## Task statement
Reproduce the data shown below exactly.
****************
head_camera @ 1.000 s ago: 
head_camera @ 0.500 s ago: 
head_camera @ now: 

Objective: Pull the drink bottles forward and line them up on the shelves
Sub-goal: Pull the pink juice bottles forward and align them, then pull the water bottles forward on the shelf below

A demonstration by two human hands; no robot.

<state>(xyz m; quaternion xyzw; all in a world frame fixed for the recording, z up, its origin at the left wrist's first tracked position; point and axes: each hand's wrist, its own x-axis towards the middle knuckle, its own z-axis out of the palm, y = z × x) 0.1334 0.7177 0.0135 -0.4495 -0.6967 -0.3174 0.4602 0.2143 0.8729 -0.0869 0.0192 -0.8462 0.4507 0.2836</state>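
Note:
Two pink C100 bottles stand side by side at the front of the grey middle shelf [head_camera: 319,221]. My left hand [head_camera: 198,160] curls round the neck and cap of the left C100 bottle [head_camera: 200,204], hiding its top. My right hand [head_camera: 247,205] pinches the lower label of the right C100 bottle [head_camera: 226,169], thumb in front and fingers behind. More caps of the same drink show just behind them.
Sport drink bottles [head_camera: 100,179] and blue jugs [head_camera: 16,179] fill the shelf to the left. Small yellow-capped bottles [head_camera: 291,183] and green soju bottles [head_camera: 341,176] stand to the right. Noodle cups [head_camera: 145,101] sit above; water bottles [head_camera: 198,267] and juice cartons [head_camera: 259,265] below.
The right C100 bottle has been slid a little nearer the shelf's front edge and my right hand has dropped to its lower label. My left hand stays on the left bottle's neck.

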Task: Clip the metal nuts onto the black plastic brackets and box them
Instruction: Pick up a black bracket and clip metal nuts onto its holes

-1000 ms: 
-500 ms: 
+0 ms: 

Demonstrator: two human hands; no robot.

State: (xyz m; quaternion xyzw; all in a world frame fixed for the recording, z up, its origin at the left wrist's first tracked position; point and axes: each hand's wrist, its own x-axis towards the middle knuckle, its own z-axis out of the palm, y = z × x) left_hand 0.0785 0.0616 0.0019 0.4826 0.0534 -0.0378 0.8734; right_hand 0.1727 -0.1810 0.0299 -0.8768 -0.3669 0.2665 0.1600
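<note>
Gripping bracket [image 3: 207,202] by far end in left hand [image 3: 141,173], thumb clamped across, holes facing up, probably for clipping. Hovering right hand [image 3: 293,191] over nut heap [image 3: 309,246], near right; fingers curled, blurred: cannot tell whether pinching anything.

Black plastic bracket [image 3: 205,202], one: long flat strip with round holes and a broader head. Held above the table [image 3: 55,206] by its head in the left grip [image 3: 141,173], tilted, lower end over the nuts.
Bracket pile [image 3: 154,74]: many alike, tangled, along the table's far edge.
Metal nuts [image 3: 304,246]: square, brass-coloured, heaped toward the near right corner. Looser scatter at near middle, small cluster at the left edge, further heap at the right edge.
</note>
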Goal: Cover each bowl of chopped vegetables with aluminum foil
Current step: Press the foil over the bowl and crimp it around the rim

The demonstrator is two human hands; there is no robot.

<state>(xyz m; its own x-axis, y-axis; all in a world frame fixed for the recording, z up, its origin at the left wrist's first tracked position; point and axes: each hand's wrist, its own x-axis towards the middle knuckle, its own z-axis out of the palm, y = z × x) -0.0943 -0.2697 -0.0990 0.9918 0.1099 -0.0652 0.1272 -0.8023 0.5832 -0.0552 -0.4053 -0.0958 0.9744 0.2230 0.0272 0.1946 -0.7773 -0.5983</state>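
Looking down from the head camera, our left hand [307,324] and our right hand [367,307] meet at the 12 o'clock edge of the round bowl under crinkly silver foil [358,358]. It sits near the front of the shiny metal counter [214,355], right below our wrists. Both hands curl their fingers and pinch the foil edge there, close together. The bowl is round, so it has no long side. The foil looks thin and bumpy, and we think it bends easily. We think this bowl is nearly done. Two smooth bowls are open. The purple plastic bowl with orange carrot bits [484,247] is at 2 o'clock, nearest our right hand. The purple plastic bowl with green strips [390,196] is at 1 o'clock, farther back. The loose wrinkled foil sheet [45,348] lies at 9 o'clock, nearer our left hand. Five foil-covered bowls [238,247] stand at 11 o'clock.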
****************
## Written response
head_camera @ 1.000 s ago: 
head_camera @ 0.500 s ago: 
head_camera @ now: 

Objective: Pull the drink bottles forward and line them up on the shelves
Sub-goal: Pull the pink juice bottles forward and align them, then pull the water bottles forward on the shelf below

A demonstration by two human hands; no robot.

<state>(xyz m; quaternion xyzw; all in a world frame fixed for the recording, z up, its origin at the left wrist's first tracked position; point and axes: each hand's wrist, its own x-axis towards the middle knuckle, its own z-axis out of the palm, y = z × x) 0.1334 0.7177 0.0135 -0.4495 -0.6967 -0.3174 0.4602 0.2143 0.8729 -0.0869 0.0192 -0.8462 0.4507 0.2836</state>
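Note:
Two pink C100 bottles stand side by side at the front of the grey middle shelf [head_camera: 319,221]. My left hand [head_camera: 198,160] curls round the neck and cap of the left C100 bottle [head_camera: 200,204], hiding its top. My right hand [head_camera: 247,205] pinches the lower label of the right C100 bottle [head_camera: 226,169], thumb in front and fingers behind. More caps of the same drink show just behind them.
Sport drink bottles [head_camera: 100,179] and blue jugs [head_camera: 16,179] fill the shelf to the left. Small yellow-capped bottles [head_camera: 291,183] and green soju bottles [head_camera: 341,176] stand to the right. Noodle cups [head_camera: 145,101] sit above; water bottles [head_camera: 198,267] and juice cartons [head_camera: 259,265] below.
The right C100 bottle has been slid a little nearer the shelf's front edge and my right hand has dropped to its lower label. My left hand stays on the left bottle's neck.
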
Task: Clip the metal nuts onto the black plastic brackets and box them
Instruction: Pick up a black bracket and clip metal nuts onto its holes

-1000 ms: 
-500 ms: 
+0 ms: 

Demonstrator: two human hands; no robot.

State: (xyz m; quaternion xyzw; all in a world frame fixed for the recording, z up, its origin at the left wrist's first tracked position; point and axes: each hand's wrist, its own x-axis towards the middle knuckle, its own z-axis out of the palm, y = z × x) left_hand 0.0785 0.0616 0.0019 0.4826 0.0534 -0.0378 0.8734; right_hand 0.1727 -0.1810 0.0299 -0.8768 -0.3669 0.2665 0.1600
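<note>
Gripping bracket [image 3: 207,202] by far end in left hand [image 3: 141,173], thumb clamped across, holes facing up, probably for clipping. Hovering right hand [image 3: 293,191] over nut heap [image 3: 309,246], near right; fingers curled, blurred: cannot tell whether pinching anything.

Black plastic bracket [image 3: 205,202], one: long flat strip with round holes and a broader head. Held above the table [image 3: 55,206] by its head in the left grip [image 3: 141,173], tilted, lower end over the nuts.
Bracket pile [image 3: 154,74]: many alike, tangled, along the table's far edge.
Metal nuts [image 3: 304,246]: square, brass-coloured, heaped toward the near right corner. Looser scatter at near middle, small cluster at the left edge, further heap at the right edge.
</note>
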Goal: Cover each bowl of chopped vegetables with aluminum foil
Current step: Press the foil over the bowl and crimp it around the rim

The demonstrator is two human hands; there is no robot.

<state>(xyz m; its own x-axis, y-axis; all in a world frame fixed for the recording, z up, its origin at the left wrist's first tracked position; point and axes: each hand's wrist, its own x-axis towards the middle knuckle, its own z-axis out of the palm, y = z × x) -0.0943 -0.2697 -0.0990 0.9918 0.1099 -0.0652 0.1272 -0.8023 0.5832 -0.0552 -0.4053 -0.0958 0.9744 0.2230 0.0272 0.1946 -0.7773 -0.5983</state>
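Looking down from the head camera, our left hand [307,324] and our right hand [367,307] meet at the 12 o'clock edge of the round bowl under crinkly silver foil [358,358]. It sits near the front of the shiny metal counter [214,355], right below our wrists. Both hands curl their fingers and pinch the foil edge there, close together. The bowl is round, so it has no long side. The foil looks thin and bumpy, and we think it bends easily. We think this bowl is nearly done. Two smooth bowls are open. The purple plastic bowl with orange carrot bits [484,247] is at 2 o'clock, nearest our right hand. The purple plastic bowl with green strips [390,196] is at 1 o'clock, farther back. The loose wrinkled foil sheet [45,348] lies at 9 o'clock, nearer our left hand. Five foil-covered bowls [238,247] stand at 11 o'clock.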

That completes the output for this exercise.